■ **Exercise requirements**: Nothing but the lines from the start of the records below through the line that has "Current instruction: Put" should appear, each exactly as given.

■ **Stored data entries**:
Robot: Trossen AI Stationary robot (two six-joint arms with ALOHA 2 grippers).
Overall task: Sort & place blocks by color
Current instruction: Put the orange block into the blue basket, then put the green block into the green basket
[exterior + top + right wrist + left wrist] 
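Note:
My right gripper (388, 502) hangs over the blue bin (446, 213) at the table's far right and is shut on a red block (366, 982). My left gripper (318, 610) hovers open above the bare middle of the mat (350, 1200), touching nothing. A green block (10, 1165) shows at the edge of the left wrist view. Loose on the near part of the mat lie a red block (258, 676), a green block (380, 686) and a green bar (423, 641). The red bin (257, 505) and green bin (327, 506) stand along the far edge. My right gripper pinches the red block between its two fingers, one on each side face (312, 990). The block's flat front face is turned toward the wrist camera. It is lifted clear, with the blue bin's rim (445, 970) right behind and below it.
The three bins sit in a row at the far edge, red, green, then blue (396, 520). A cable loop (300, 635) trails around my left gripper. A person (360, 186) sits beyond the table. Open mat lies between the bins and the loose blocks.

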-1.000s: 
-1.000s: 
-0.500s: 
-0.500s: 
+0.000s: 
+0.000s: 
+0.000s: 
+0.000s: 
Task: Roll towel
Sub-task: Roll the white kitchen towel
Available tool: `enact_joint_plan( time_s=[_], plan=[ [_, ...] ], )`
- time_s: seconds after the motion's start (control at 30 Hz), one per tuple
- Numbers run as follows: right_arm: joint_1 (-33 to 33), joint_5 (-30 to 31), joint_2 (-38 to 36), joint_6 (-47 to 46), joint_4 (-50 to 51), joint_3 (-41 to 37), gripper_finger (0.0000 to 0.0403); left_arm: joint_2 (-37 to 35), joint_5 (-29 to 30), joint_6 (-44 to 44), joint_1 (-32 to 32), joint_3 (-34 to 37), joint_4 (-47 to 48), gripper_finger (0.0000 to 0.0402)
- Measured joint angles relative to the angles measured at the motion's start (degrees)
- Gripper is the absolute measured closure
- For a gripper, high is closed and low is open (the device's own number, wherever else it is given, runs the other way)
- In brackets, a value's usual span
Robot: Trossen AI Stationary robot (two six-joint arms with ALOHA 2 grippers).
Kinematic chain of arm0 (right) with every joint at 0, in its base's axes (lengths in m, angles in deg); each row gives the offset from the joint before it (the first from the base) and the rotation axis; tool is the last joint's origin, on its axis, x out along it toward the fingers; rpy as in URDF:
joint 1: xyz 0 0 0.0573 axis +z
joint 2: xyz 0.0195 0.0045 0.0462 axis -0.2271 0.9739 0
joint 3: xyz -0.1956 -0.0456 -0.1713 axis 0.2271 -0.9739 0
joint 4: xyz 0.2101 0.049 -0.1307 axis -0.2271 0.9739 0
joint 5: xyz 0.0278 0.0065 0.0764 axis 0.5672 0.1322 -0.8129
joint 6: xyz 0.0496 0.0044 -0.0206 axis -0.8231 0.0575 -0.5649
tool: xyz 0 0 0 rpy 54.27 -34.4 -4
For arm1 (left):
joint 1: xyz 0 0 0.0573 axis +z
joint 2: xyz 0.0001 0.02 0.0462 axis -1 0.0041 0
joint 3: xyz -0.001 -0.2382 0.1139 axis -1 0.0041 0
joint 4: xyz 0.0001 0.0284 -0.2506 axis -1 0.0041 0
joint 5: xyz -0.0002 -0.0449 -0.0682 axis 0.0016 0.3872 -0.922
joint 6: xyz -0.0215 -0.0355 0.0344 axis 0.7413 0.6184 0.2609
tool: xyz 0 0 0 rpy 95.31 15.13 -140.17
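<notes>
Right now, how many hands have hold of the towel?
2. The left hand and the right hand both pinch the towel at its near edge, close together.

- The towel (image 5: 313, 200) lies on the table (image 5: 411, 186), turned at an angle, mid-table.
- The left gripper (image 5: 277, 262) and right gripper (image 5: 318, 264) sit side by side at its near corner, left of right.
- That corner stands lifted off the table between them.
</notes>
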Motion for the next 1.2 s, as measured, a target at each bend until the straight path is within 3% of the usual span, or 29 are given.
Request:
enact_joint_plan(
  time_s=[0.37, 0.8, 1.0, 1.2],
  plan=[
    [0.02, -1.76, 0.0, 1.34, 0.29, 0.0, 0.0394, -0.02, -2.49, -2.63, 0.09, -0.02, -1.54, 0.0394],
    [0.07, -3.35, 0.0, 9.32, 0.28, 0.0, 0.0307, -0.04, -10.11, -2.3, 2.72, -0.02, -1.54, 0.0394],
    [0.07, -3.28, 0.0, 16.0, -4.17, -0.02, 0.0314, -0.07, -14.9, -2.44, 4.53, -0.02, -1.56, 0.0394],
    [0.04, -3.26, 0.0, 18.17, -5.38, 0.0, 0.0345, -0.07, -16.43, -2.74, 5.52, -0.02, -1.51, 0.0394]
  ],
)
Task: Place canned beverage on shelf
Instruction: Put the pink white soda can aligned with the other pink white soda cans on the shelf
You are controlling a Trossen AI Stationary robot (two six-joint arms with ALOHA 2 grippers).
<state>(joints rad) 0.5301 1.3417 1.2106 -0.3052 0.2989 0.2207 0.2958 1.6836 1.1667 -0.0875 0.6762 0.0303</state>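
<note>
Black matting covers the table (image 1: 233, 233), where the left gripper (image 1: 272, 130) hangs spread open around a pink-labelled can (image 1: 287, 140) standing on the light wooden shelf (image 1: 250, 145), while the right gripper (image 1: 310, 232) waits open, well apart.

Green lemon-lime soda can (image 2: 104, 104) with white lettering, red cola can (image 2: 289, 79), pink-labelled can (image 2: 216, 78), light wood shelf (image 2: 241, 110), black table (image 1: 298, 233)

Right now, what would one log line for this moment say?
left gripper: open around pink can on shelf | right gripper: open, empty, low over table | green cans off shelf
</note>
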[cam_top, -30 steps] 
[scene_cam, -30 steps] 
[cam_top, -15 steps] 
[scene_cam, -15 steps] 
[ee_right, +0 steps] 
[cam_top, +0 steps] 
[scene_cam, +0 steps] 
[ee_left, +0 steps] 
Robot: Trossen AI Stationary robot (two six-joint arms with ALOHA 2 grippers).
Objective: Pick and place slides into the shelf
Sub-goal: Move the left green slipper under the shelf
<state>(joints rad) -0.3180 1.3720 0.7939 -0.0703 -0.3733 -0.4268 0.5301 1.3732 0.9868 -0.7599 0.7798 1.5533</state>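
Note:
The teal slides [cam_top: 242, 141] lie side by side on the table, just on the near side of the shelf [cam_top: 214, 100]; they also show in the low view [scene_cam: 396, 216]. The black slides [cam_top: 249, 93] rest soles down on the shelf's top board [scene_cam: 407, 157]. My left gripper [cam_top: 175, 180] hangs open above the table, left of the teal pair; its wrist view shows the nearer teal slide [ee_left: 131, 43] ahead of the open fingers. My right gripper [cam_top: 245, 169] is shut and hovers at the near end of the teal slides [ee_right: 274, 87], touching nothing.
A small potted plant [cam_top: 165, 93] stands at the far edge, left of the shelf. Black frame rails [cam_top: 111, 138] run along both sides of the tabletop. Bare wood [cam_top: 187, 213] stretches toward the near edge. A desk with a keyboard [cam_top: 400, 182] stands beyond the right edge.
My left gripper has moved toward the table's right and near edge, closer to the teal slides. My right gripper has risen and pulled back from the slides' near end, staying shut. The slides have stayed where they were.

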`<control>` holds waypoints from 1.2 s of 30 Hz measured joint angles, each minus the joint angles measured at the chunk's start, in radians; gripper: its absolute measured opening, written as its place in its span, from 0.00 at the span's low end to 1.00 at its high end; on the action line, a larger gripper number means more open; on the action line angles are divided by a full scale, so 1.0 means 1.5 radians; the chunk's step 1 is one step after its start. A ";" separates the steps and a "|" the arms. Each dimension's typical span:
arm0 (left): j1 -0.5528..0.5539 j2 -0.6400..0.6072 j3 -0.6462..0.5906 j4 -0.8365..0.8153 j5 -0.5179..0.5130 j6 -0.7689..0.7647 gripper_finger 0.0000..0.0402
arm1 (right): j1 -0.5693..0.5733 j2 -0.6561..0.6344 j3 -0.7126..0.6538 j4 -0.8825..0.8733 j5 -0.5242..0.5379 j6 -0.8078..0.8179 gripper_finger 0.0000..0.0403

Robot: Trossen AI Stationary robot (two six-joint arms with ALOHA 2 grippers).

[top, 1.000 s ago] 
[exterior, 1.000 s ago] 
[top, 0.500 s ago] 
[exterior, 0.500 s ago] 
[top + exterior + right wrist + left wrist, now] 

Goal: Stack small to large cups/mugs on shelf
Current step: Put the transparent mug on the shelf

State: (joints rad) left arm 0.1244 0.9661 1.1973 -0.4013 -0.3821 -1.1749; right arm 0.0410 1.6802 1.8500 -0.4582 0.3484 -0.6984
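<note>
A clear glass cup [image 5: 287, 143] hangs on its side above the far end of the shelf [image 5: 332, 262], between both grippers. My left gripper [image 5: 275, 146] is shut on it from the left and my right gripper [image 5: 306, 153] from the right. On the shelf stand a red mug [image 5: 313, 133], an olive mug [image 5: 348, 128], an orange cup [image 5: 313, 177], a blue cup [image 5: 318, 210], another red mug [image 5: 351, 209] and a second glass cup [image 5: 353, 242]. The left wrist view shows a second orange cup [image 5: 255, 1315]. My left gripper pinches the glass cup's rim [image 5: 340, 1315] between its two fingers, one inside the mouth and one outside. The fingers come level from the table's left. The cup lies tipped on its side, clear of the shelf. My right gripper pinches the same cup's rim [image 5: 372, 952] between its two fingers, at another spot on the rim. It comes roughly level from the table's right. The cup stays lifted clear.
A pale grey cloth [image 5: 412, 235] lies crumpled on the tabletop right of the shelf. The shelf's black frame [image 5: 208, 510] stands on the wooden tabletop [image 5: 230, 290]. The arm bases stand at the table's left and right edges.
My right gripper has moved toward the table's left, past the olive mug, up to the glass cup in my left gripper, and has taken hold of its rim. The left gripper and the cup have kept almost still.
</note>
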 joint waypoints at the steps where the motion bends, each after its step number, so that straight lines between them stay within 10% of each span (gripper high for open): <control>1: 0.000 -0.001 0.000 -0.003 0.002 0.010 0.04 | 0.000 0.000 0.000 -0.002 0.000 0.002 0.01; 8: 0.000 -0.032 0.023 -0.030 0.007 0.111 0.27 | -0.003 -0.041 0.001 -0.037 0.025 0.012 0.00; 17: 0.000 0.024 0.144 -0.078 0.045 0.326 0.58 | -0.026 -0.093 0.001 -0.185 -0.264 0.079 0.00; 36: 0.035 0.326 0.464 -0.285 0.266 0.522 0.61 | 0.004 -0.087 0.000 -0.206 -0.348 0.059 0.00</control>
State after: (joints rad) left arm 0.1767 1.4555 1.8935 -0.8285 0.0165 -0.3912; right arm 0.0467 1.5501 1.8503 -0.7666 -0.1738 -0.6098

■ **Response to the task**:
Robot: Trossen AI Stationary robot (two six-joint arms with ALOHA 2 grippers).
Overall task: Sort & place blocks by color
Current instruction: Put the orange block into the blue basket, then put the green block into the green basket

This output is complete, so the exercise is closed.